According to official reports of her 1996 hearing, the cadet entered SERE training in 1993 where "she was selected as the victim in a simulated rape and exploitation scenario." As she told the court, "she was forced to lie on the ground, her shirt was removed and her legs pried apart. She was hooded during the proceedings and does not know the identities of the participating cadets. Other cadets stood by and observed, joking about what was occurring." The papers say that the SERE training involved deliberate humiliation alongside sexual violence, as "the simulated rape was filmed and the videotape shown to other cadets."

Advertisement

The court heard that her "torture included being required to assume stress positions to the point of passing out." She was also slapped, beaten, held without food, and kept awake with "white noise," just like the CIA's prisoners would be years later.

But the judge also emphasized that the Cadet's abuse was "sexually charged," and "included having to kneel down while a male cadet put his crotch in her face and made sexually explicit comments to her, having her fatigues soaked with urine, and being forced to put a stick in her pants and call it her 'masturbation stick.'"

The former cadet's case was contested for two years, and was finally settled out of court. The amount of the settlement is confidential.

The USAF cadet's experiences that came to media attention in 1995 were echoed in the CIA's "enhanced interrogations" techniques, exposed in the December Senate Report, where detainees were forced to wear women's underwear and were subject to similar abuse. The sexual aspects were not necessarily the worst parts of the CIA interrogations—at least one detainee froze to death because of "temperature manipulation" and another was beaten to death. However, using sexual humiliation and abuse was a signature feature of War on Terror interrogations.

SERE was originally informed by the experience of US prisoners in the Korean and Vietnam wars. After two servicewomen who were captured by Iraqi troops during the first Gulf War were both sexually assaulted, it was decided that US troops should be prepared for this grim possibility, so "sexual exploitation" was added to the training after 1991. A 2008 report by the Senate Armed Services Committee detailed the US Army's own investigation into the 2003 abuse of Iraqi prisoners by US forces at Abu Ghraib prison in Iraq. The investigator found that "what started as nakedness and humiliation, stress, and physical training (exercise) carried over into sexual and physical assaults." This "depravity and degradation" was "imported" and could be "traced" through interrogations in Afghanistan and Guantanamo Bay—where the SERE-based interrogations took place.

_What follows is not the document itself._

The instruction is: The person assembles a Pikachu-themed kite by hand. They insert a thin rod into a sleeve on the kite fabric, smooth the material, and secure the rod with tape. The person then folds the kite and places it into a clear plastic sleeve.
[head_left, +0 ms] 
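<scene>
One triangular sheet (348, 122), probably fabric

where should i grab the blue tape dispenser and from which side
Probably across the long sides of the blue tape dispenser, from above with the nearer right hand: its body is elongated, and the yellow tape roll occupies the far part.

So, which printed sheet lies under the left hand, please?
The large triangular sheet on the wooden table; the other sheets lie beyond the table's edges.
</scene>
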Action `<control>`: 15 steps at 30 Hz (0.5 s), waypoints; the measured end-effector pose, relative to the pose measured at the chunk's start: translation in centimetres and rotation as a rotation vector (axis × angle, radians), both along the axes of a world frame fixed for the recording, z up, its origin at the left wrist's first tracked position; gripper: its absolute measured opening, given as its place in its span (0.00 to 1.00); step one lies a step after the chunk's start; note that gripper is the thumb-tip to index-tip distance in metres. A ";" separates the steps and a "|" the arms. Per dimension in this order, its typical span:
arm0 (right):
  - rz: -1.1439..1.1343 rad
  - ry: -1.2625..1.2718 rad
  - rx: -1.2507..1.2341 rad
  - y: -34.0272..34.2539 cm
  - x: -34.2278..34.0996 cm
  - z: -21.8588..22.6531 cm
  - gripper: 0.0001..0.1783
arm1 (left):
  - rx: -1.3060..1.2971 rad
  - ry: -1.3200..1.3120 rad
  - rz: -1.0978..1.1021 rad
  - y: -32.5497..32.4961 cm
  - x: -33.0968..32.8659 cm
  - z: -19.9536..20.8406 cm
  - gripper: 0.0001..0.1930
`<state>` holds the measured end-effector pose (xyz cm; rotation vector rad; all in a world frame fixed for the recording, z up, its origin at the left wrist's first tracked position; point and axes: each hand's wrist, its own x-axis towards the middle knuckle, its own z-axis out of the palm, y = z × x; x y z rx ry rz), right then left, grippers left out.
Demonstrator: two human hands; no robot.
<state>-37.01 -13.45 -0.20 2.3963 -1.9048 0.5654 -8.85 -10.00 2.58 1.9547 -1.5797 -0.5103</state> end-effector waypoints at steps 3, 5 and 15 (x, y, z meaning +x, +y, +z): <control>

The significance of the 1995 scandal has mostly been overlooked: 19-year-old news reports generally fade from view. But this earlier abuse of USAF cadets already very closely foreshadowed what has happened to detainees at the hands of US security forces during the War on Terror. Both the Department of Defense and the CIA must have been aware of the 1995 scandal—it had led to national news reports, military investigations, and a court case. Many of the SERE specialists, including Mitchell and Jessen, worked at the advanced SERE school in Spokane, Washington, rather than Colorado, where the abuse scandal occurred. But Jessen and Mitchell were reportedly at meetings of military psychologists to discuss the training in Colorado in the early 1990s.

After the 1995 scandal, SERE training was suspended for USAF cadets for a few years, then re-introduced in 1998, but with the "Sexual Exploitation" element removed. Following 9/11, when US Vice President Dick Cheney was telling US forces to " work the dark side," the CIA turned to SERE as the basis for their new, brutal interrogation techniques, apparently including the elements that had been suspended in America.

The program that was supposed to protect US troops from sexual exploitation ended up subjecting them to it in 1995. In 2003, the US Army's captives in Abu Ghraib prison were victims of similar abuse. Whether there was a direct causal link, or lessons were not learned, Saddam Hussein's legacy of torture had come full circle, and had infected the US Army as history repeated itself.